Canadian Drink Producer buys Lancaster Warehouse to Expand

A Canadian maker of protein supplement drinks has acquired an industrial warehouse and six-acre property in Lancaster, paying $1.81 million for the former home of Bauer Radiator on Walden Avenue.

Bob Veal Corp. bought the vacant 15-year-old facility at 3805 Walden from Dover LP, as well as some fixtures and equipment for an additional undisclosed sum. The 61,500-square-foot building includes six loading docks, 26-foot ceilings, 150 parking spaces and about 7,500 square feet of office space.

Bob Veal is registered to Jurianus “Jerry” Bartelse, the Dutch-born founder, owner and chief operating officer of Grober Group, a privately held conglomerate of agricultural companies based in Cambridge, Ont., that raise and develop dairy bull calves, process and supply veal to stores, and make animal feed.

Its companies include feed maker Grober Nutrition, veal supplier and meat packer Delft Blue, and processed meats firm Provitello.com and Provitello Farms as well as NutraBlend Foods, a contract maker of whey protein drink mixes and other blends for other manufacturers that in turn supply them to retailers such as GNC.

NutraBlend is based in Canada but opened a U. S. filling and distribution facility at 790 Aero Drive in Cheektowaga a year ago, with 17 employees currently. The company has been producing the mixes there since January, effectively doubling NutraBlend’s filling capacity.

It has already outgrown that 20,000-square-foot building, however, and will be moving that operation to the larger Walden Avenue location by year’s end, said Paul Francis, the company’s U. S. operations manager, who joined the firm to open the U. S. plant last October.

“It’s a really exciting opportunity because it brings jobs into Buffalo,” Francis said. “We did not have a location in Buffalo prior to October of last year, and to see it grow to where we are now is very exciting. We look forward to continued growth.”
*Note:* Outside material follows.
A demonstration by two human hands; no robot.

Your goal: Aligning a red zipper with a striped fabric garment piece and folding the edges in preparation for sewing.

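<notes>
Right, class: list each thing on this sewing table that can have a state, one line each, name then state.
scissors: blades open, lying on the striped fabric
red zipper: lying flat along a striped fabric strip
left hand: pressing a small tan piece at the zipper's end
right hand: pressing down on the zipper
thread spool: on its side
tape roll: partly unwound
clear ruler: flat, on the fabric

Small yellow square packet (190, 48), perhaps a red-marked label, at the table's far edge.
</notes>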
NutraBlend does not sell any products under its own name, although it does make the OmegaWhey drink that it produces and distributes out of Canada. Instead, it primarily takes other companies’ formulas, makes their drinks under contract for them, bottles them, packages the bottles into cases, and ships them back to the customers for distribution to stores.

The U. S. operation does only the bottling, packaging and shipping, not the manufacturing, Francis said. He would not divulge the names of Nutra- Blend’s customers, who sell the products under their brands.

As for Bauer, the 65-year-old radiator and auto repair business was sold in August by longtime owner Bill O’Brien after a decade of dwindling business, said Rick Recckio, the commercial real estate broker who handled the transaction with his wife, Tammy.